Machine learning in trading: theory, models, practice and algo-trading - page 39

 
Yuri, I was able to train vmr model, but I can not predict new data on it, please advise what is wrong? I choose Load model menu, choose train.vmr file from the atachment, then click Use model. I see the text "Enter data and press "OK" in the log. But that's it, no matter what data I enter, I still see a grey inactive Ok button, no feedback. Train.csv and test.csv files are also in atache, those are the ones you posted earlier.
Files:
train.zip  38 kb
 
Dr.Trader:
Yuri, I was able to train a vmr model, but I cannot predict new data on it, please tell me what is wrong? I choose Load model menu, choose train.vmr file from the atachment, then click Use model. I see the text "Enter data and press "OK" in the log. But that's it, no matter what data I enter, I still see a grey inactive Ok button, no feedback. Files train.csv and test.csv also in atache, are those that you posted earlier.

Probably entered something non-numeric? This triggers an exception handler and deactivates the OK button. In that case you need to restart jPrediction.

In the near future I will deal with this bug, so that at least issued some warning messages that the user entered nonnumeric data.

P/S I already fixed it.

For example, let's enter symbol "z" instead of number. As a result you will get an error message:

To activate OK button now you should choose menu item File>Use model:


I uploaded the corrected version to my site

 

I figured it out, the error was in the wrong data format. I formatted the data all as you have in the pdf - added the second line with an explanation, the first column with indexes, and erased the name of the column in the predictor. Everything worked. The model is trained in both cases, both on the original data and on the formatted data. But the prediction works only if I feed specially formatted data for training.

Unfortunately your model did not pass the test on your own data. You have previously posted train.csv and test.csv files and you had good prediction rates. I checked, the prediction error is 50%, no good performance at all.

Steps for the test:

1) Format the train.csv file as written above. Then physically divide the file into two - train_part1.csv and train_part2.csv. The second file contains the last 20 lines of train.csv. The first file contains everything else except the last 20 lines, so the data in the two files don't overlap.

2) Train the model on train_part1.csv, switch to forecast mode. Feed alternately lines from train_part2.csv for prediction. I got the right answer only 9 times out of 20, no miracle.

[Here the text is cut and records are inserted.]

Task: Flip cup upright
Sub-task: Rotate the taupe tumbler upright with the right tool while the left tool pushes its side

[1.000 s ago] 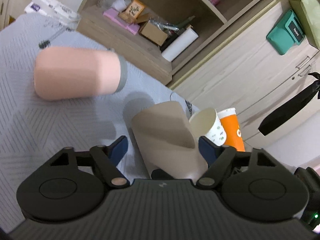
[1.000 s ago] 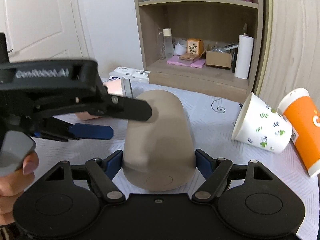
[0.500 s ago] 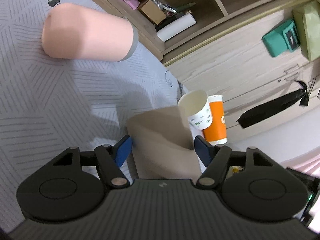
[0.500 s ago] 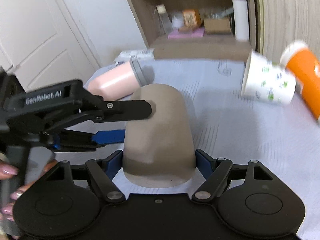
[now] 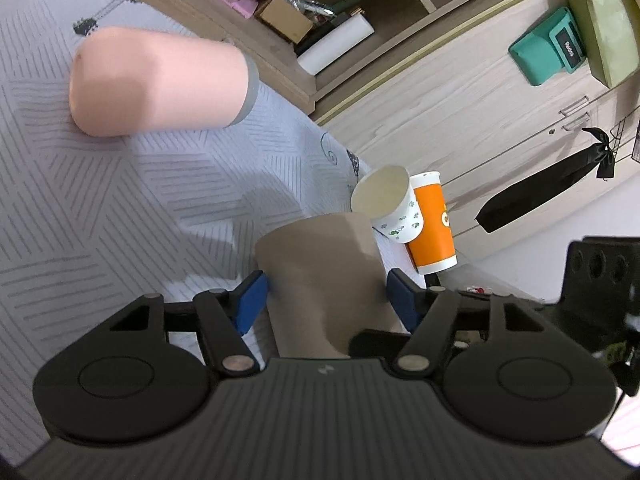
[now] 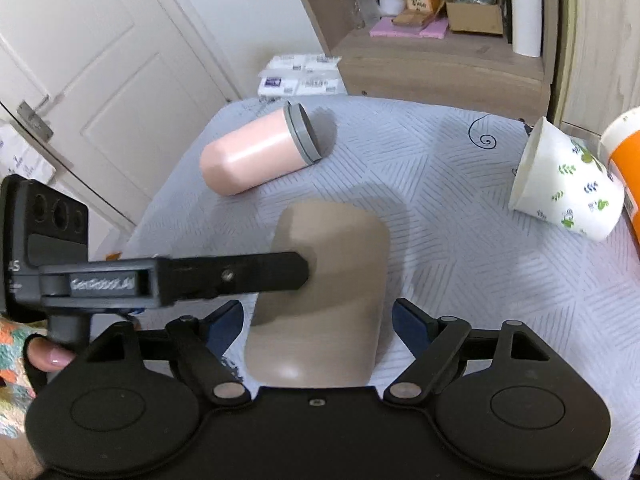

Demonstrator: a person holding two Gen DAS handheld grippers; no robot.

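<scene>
Two blue pads of the left gripper [image 5: 323, 300] clamp the tan cup [image 5: 320, 276] at six o'clock; it looks rigid, smooth, probably light. Right view: the right gripper [image 6: 316, 320] brackets the cup mid-body, contact unclear.

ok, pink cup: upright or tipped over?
Tipped over. The pink cup lies on its side on the grey cloth, its grey rim facing sideways toward the shelf.
</scene>
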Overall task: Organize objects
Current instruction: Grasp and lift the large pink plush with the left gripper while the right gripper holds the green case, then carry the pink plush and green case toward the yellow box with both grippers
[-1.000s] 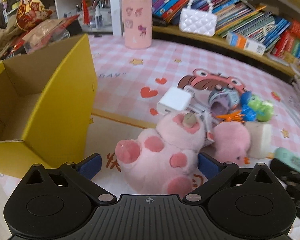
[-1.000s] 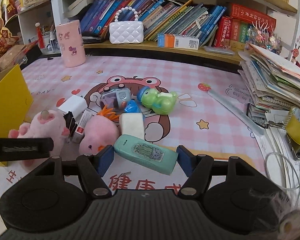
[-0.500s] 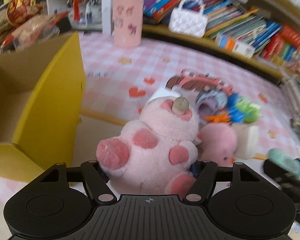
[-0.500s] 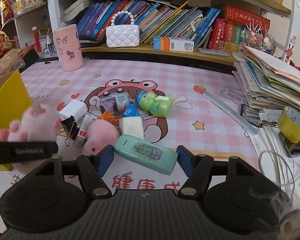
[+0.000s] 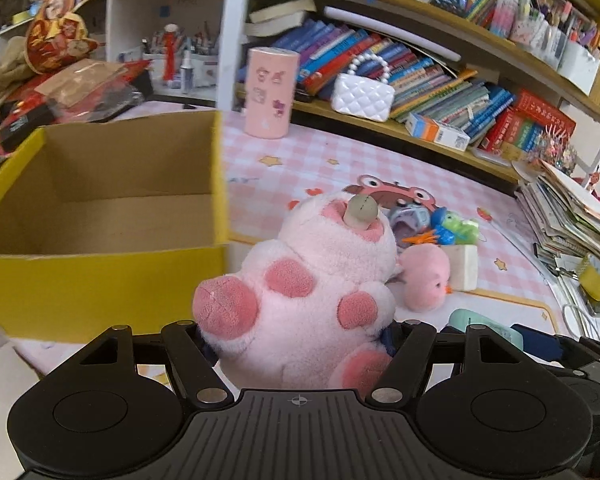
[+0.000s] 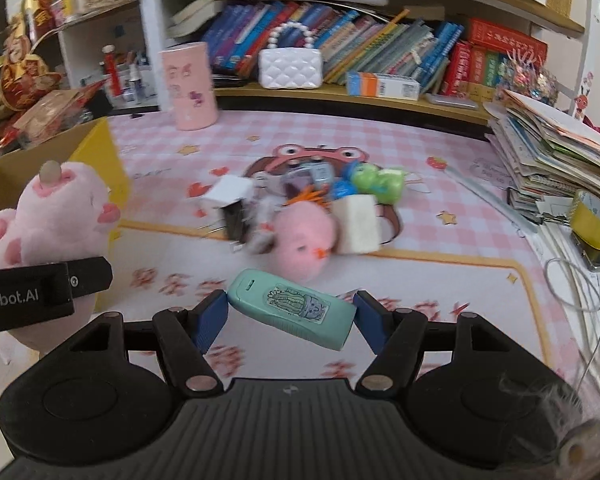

I don't understand why if your model itself divides the original training file into two parts for training and validation, then does an out of sample test, and ends up with prediction accuracy of 100? And if you physically divide the training file, and do an out of sample test manually, then the prediction is no better than flipping a coin? If I feed any samples from the training sample for the prediction, then the prediction works correctly, that is, the prediction function seems to be fine. This is all very bad and wrong, you have some serious errors in your code.

Files:
vmr_test.zip  44 kb
 
SanSanych Fomenko:

Only a very superficial acquaintance with R will allow you to talk about "nags".

Of course, we put R and see a character string interpreter. If you go deeper, you can see the bytecode, but this does not solve any problem of the interpreter in terms of efficiency. There is nothing to even discuss - nag.

But if you look a bit deeper into R packages, you quickly find out that what we see code in R is a reference to another code. And if you start looking into it, it turns out that for computationally intensive algorithms R always uses third-party packages, which were chosen on the principle of maximum efficiency. These are usually C or Fortran libraries.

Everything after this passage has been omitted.